Dash noted that the board and school select committee had devised a compromise in which an additional court would be built at Winn Brook to allow varsity tennis teams to have a “home” facility, but without changing rooms or restrooms. . The Community Reinvestment Committee will present a proposal to the town assembly in June to pay only one lot to the playground for a total of five.

Not feeling heard

But even with a partial solution at Winn Brook, “there are a lot of tennis players in town, tennis parents who feel disenfranchised,” said Select Board member Mark Paolillo.

Proponents of a return of the courts to the school site gravitated to two possible options, one of which would reduce the number of parking spaces from 90 to around 20 and locate the courts near Concord Avenue.

Mike Crowley, from the school board, said there was a need to tackle the climate crisis and adopt more sustainable approaches to transport: “I don’t know if I want to see these pupils going to school. school by car. So I look at this space, I see the potential for a tennis court.

Planning board chairman Stephen Pinkerton was later credited with saying that ‘it’s an aspiration’ to limit student driving, the reality is that if those drivers come and they can’t find parking at school, they will do it in the secondary streets.

Any attempt to reduce parking would require changing the agreement between the school district and the Planning Board on parking for the new school. As part of the site planning approval encompassing the entire project, an agreement was reached that the project would have 400 parking spaces with 90 of those spaces located west of Harris Field, a settlement that Pinkerton said he was hammered with many parties — residents of nearby neighborhoods, transportation groups — involving lengthy and sometimes contentious dialogue.

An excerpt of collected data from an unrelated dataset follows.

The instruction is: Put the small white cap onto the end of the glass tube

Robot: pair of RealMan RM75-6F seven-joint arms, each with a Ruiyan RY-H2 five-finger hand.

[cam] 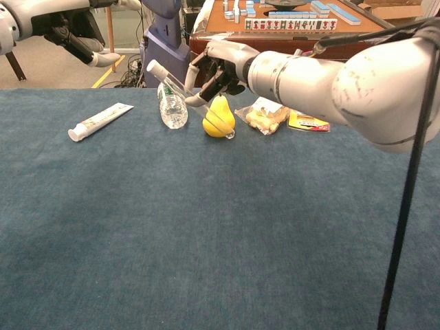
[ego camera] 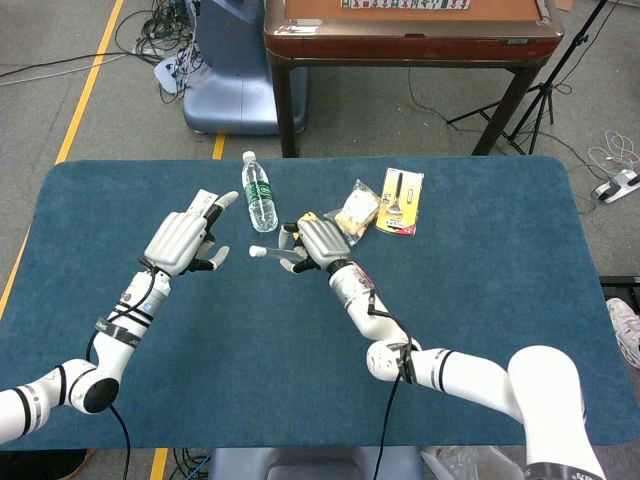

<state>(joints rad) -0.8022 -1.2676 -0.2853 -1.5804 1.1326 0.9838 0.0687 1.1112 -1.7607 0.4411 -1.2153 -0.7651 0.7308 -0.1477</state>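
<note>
My right hand (ego camera: 318,243) (cam: 221,67) grips a clear glass tube (cam: 189,97) above the blue table, tilted with its lower end near the pear. A small white cap (ego camera: 257,252) (cam: 154,67) sits on the tube's upper, left-pointing end. Over the table's left part, my left hand (ego camera: 183,240) (cam: 77,42) hovers with its fingers spread and nothing in it. A clear gap separates it from the cap.
A water bottle (ego camera: 258,192) (cam: 172,110) lies behind the tube, with a yellow pear (cam: 220,117) under my right hand. A toothpaste tube (cam: 100,120) lies at the left. A snack bag (ego camera: 355,212) and a yellow packet (ego camera: 402,202) lie right of the pear.
</note>
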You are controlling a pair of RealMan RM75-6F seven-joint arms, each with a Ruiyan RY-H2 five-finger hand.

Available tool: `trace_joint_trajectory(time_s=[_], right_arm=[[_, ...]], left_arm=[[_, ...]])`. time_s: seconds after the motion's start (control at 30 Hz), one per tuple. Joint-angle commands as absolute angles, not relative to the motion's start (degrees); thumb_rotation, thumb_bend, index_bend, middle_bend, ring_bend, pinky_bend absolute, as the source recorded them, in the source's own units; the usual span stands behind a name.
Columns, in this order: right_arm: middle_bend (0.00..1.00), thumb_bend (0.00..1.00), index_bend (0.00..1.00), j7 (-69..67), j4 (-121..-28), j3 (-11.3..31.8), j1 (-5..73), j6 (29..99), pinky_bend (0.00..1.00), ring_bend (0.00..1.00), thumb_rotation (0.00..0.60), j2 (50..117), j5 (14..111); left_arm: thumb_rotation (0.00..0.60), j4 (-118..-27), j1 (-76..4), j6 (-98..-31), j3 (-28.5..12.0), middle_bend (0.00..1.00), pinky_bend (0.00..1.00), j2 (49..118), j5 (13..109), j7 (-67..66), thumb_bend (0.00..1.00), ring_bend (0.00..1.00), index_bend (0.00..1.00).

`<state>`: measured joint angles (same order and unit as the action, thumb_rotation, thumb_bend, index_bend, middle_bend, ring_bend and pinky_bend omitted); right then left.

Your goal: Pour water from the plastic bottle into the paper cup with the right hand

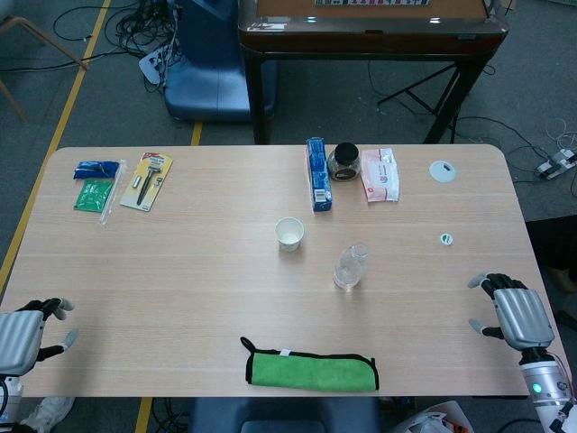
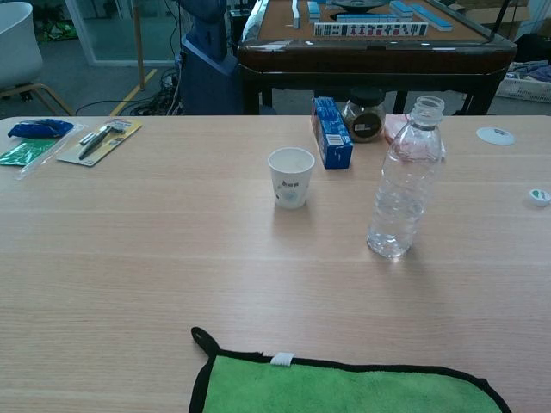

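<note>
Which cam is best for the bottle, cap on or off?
Chest view. The bottle stands upright in side profile, close up, its open neck visible with no cap on. Head view shows it from above, small and foreshortened, right of the cup; its transparent body is hard to make out there.

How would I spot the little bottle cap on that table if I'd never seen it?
Start at the wooden table and find the clear plastic bottle standing uncapped near its middle. Look toward the far right side: the bottle cap lies alone there, a tiny white ring with green inside, far smaller than the flat white disc behind it.
</note>
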<state>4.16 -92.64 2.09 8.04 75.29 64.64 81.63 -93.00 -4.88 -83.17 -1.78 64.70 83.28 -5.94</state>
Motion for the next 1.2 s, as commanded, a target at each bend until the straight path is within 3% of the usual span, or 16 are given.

In an apparent compromise that would bring high school tennis teams back to campus, Select Board member Mark Paolillo raised the need for a junior varsity baseball diamond west of campus.

“Can we program around JV baseball so we can get the tennis courts on campus,” Paolillo said, noting the popularity of tennis and the removal of half of the courts citywide over the past decade. .

“It seems strange to me that there are junior varsity fields on campus and yet we cannot have varsity sports on campus and yet we cannot have varsity sports on campus,” resident Lou said. Miller.

City and school officials said removing the baseball isn’t so straightforward due to the lack of a properly sized baseball diamond in the city. Jon Marshall, deputy city administrator and director of recreation, said moving the JV team to another field “would have a ripple effect” on the high school and city sports teams, as it would require turning small diamonds into “90-foot pitches” – referring to the number of feet between bases on standard adult playing fields – which would affect the playing choices of regional and city baseball teams.

After the committee votes in favor of their preferred scheme, it looks like a formally installed working group will be created to come up with answers on funding, parking and land use will be the outcome of the meeting.